-- The data --

________________________

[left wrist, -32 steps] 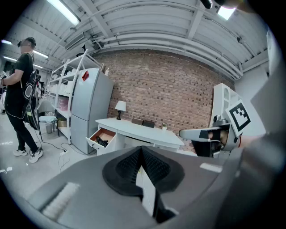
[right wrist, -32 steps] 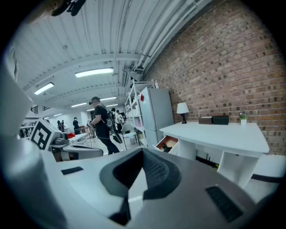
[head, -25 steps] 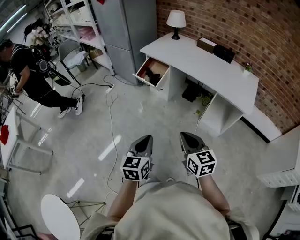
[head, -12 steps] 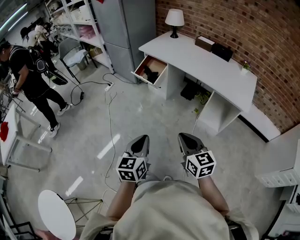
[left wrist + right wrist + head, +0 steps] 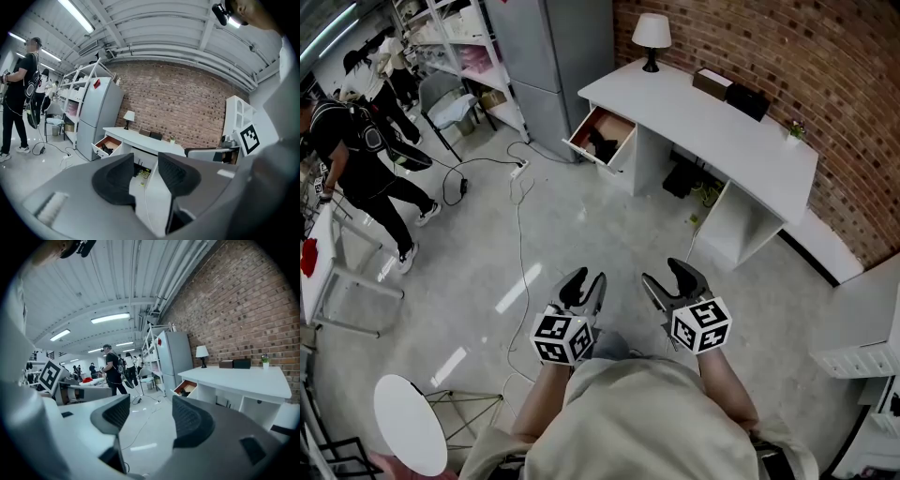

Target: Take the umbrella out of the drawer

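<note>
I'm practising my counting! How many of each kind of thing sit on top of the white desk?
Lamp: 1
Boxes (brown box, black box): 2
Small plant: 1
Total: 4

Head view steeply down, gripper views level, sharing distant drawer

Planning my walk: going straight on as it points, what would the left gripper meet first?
Only open floor nearby, then probably the white desk, right of its open drawer; depth is unclear. The left gripper, jaws just opening, holds nothing.
</note>
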The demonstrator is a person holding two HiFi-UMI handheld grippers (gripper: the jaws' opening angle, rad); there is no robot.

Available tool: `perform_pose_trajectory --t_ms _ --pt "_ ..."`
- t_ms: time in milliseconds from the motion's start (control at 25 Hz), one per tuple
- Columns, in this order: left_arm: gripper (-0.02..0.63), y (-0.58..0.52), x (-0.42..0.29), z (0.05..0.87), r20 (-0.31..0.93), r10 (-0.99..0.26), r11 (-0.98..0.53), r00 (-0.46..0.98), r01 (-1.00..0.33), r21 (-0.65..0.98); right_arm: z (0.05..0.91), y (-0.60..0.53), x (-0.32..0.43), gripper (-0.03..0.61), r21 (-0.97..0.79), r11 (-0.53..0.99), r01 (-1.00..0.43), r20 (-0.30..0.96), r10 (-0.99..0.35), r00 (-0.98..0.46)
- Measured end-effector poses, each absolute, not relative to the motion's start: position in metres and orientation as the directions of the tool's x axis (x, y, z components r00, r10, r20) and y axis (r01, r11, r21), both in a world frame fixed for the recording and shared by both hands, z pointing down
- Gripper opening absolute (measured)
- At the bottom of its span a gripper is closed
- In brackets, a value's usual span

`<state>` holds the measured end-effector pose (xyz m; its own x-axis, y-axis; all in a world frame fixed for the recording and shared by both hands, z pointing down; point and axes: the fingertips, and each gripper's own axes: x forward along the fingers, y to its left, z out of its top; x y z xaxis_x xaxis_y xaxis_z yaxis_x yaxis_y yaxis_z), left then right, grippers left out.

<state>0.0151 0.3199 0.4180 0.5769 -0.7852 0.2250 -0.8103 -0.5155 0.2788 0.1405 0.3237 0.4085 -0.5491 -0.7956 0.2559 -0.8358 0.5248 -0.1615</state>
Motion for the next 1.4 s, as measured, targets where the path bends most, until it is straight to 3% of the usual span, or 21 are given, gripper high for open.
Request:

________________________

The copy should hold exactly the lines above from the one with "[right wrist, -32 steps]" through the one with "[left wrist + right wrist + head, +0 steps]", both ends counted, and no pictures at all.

-- Solution to this problem --
[right wrist, -32 steps] 
[head, -25 steps] 
[head, -12 steps] 
[left wrist + right wrist + head, +0 steps] 

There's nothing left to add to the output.